Batalla de Lepanto

Batalla de Lepanto. Anónimo.

María carga el arcabuz, apunta, dispara y vuelta a empezar. Y no falla, nunca falla. Con cada disparo, otro adorador de Alá parte en busca de las hurís que el paraíso mahometano le tiene reservadas a los verdaderos creyentes que mueren en combate contra el infiel. La destreza, la puntería y el temple de ese joven barbilampiño, llaman la atención de sus compañeros. Se ha hecho con un arcabuz de mecha con cerrojo liso, de metro y medio de largo y cinco kilos de peso, y lo maneja con una habilidad pasmosa. Y no es tarea fácil, ni rápida, y menos aún hacerlo bajo una lluvia de flechas y rodeado de enemigos que aúllan como fieras y blanden cimitarras escalofriantes con aviesas intenciones. Por eso los arcabuceros han de ser personas habilidosas, con los nervios bien templados, y con mucha práctica en el oficio. A cada recarga, tienen que sujetar con la mano izquierda el arcabuz y la mecha con sus dos cabos encendidos, poniendo buen cuidado en que no prendan accidentalmente la pólvora, porque les va la vida en ello; mientras tanto, con la mano derecha, deben cebar la cazoleta con pólvora; tapar con la cubrecazoleta; soplar para eliminar perfectamente los restos de pólvora que, de otro modo, podrían provocar peligrosas igniciones fortuitas al disparar; llenar el cañón del arcabuz con la carga principal de pólvora; meter por la boca del cañón la bola de plomo; sacar la baqueta del fuste, introducirla en el cañón y golpear la bala dos veces para prensar la pólvora; volver a envainar la baqueta; colocar la mecha en el serpentín y engarzar la medida exacta para que el cabo encendido caiga justamente sobre el polvorín; soplar ese cabo para avivar la llama; apoyar el arcabuz en el hombro; apuntar; quitar la tapa de la cazoleta y, por fin, disparar. Sin pérdida de tiempo, hay que limpiar la cazoleta con un soplido potente, y volver a empezar. Se comprende que los turcos prefieran los arqueros, pues en el tiempo que un arcabucero español dispara una vez, un arquero otomano lanza seis flechas.
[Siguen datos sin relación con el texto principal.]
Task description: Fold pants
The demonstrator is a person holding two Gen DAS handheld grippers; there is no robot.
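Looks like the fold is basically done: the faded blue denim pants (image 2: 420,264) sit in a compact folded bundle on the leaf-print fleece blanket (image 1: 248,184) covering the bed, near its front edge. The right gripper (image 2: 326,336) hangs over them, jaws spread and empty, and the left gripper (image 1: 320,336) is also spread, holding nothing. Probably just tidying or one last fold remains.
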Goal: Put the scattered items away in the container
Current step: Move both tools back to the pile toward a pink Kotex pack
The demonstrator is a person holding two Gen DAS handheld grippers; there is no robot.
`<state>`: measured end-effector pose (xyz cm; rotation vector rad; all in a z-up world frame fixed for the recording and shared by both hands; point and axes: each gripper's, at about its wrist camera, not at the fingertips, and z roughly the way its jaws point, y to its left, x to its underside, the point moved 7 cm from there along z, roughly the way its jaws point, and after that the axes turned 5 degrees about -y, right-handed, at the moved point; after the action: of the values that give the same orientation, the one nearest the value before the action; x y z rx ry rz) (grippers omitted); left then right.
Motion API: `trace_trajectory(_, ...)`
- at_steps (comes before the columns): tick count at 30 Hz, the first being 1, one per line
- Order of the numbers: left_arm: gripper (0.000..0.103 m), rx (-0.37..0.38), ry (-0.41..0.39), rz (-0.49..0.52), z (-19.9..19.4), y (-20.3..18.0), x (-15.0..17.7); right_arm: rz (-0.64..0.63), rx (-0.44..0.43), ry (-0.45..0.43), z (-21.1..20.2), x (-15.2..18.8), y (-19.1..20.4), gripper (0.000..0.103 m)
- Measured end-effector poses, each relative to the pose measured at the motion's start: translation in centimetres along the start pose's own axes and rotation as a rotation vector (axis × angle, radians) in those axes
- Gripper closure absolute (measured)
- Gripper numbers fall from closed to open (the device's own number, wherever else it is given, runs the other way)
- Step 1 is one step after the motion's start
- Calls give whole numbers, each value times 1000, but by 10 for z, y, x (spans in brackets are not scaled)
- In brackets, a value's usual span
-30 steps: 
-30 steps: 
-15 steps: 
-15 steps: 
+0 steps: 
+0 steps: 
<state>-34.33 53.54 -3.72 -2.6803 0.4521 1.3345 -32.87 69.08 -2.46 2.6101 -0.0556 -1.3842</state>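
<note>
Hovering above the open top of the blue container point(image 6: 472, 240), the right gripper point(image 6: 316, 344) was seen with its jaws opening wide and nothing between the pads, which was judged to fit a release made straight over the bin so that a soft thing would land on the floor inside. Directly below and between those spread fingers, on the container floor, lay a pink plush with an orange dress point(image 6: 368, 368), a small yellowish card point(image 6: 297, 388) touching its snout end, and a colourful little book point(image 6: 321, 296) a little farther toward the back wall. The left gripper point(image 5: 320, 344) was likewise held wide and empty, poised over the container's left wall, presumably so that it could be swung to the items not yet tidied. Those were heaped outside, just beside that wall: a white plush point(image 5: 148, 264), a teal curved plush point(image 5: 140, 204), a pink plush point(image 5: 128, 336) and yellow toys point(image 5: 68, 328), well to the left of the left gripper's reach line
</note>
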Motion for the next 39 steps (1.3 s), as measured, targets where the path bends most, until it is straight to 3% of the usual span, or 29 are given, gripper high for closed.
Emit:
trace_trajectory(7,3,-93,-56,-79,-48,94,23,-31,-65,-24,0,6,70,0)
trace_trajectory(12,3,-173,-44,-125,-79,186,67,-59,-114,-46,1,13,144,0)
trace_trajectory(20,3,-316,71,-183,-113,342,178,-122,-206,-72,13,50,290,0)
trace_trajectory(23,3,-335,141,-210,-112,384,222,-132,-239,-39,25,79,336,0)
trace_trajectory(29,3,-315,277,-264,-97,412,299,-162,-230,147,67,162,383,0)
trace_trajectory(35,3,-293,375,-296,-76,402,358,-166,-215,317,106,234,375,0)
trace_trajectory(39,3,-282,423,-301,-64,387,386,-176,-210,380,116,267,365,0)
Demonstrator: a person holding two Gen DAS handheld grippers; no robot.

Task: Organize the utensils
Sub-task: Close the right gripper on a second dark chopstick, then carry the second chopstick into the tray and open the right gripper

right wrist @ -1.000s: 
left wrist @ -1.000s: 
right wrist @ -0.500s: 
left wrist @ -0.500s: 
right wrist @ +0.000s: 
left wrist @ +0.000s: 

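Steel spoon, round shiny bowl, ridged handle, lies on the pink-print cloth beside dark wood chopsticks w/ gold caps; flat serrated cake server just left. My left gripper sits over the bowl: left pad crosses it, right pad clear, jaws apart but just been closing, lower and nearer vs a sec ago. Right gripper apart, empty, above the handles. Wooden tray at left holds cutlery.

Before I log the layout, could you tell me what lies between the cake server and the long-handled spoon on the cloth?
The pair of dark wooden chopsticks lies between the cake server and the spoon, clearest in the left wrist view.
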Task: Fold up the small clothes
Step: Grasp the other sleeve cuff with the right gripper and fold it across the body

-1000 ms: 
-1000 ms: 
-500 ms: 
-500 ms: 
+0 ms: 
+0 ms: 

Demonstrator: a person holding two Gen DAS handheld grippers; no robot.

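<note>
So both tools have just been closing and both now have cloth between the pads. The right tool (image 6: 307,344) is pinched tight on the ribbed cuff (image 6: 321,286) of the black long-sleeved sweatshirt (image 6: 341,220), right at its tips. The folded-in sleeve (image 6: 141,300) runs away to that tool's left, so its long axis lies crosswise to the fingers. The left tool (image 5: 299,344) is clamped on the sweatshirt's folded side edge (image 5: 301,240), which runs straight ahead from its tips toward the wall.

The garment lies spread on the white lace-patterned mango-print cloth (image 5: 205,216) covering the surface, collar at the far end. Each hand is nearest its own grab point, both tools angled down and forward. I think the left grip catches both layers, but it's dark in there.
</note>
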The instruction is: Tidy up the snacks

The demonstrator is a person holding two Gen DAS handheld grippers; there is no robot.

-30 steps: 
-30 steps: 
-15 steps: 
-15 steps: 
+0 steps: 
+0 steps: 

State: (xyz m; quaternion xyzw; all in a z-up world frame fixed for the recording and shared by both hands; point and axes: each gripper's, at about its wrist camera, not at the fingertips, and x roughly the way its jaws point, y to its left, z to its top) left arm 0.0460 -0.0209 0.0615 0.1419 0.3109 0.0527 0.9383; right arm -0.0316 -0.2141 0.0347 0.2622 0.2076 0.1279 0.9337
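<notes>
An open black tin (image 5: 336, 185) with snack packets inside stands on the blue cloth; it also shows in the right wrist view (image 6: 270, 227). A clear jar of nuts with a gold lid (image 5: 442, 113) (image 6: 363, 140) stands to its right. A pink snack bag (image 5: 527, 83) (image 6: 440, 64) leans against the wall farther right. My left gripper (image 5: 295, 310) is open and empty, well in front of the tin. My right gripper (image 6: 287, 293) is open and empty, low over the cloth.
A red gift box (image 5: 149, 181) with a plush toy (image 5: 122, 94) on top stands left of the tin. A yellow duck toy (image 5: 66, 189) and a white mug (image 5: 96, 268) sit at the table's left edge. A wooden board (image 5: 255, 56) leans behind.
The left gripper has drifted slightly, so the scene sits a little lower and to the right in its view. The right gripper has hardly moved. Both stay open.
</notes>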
María y sus compañeros pelean fieramente en la galera Real desde la que don Juan de Austria dirige la armada de la Santa Liga. Las naves otomanas han logrado romper la formación cristiana por el centro, y la galera Sultana de Alí Pachá embiste a la galera Real de don Juan de Austria con su enorme espolón. Inmediatamente se lanzan los garfios y comienza el abordaje y el combate cuerpo a cuerpo. El almirante sarraceno pretende decidir la batalla en este enfrentamiento personal con el español. La situación lo favorece, porque está rodeado de barcos propios que se abarloan al español y suministran tropas de refresco al abordaje, mientras que la Real ha quedado aislada de los suyos y solo la galera veneciana de Sebastián Venier puede auxiliarla. Los tercios embarcados, la primera infantería de marina de la historia, rodean el castillo de popa en su clásica formación de combate, dispuestos a defender la vida de don Juan de Austria hasta el último hombre… y mujer, porque ahí está María causando estragos con su arcabuz y destacando entre sus compañeros por su bravura. Y cuando aquel jenízaro se le echa encima sin darle tiempo a recargar, toma una espada y lo atraviesa de parte a parte.

La situación es crítica. Se está decidiendo el resultado de la batalla y la actuación de los arcabuceros españoles es crucial. Con eficacia, disciplina y valor, contienen las sucesivas oleadas de asaltantes, hasta que don Álvaro de Bazán lanza sus naves de reserva contra las galeras turcas y, abriéndose camino a sangre y fuego, logra llegar hasta la Real y prestarle auxilio.

Es después, durante la celebración de la victoria, cuando se descubre que el heroico arcabucero lampiño que ha combatido con tanto fiereza y bizarría, es una mujer. A falta de datos más concretos, quiere la tradición que María fuera una moza de mesón granadina, apodada “la bailadora” por su maestría en el arte de Terpsícore. Está amancebada con un soldado del Tercio de la Armada que le ha enseñado las prácticas de su oficio, y ha embarcado con él disfrazada de hombre, dispuesta a seguir su misma suerte.

Don Juan de Austria había prohibido tajantemente la presencia de mujeres en sus barcos so pena de severos castigos, especialmente en acciones de guerra. No obstante, algunas prefieren arriesgarse y seguir a sus esposos o amantes, antes que quedarse en tierra solas y desamparadas.

Don Juan de Austria, lejos de castigar a María, premió su heroico comportamiento otorgándole plaza de soldado en el Tercio de la Armada de don Lope de Figueroa, un honor inusitado en la época para una mujer. María se lo ha ganado con creces.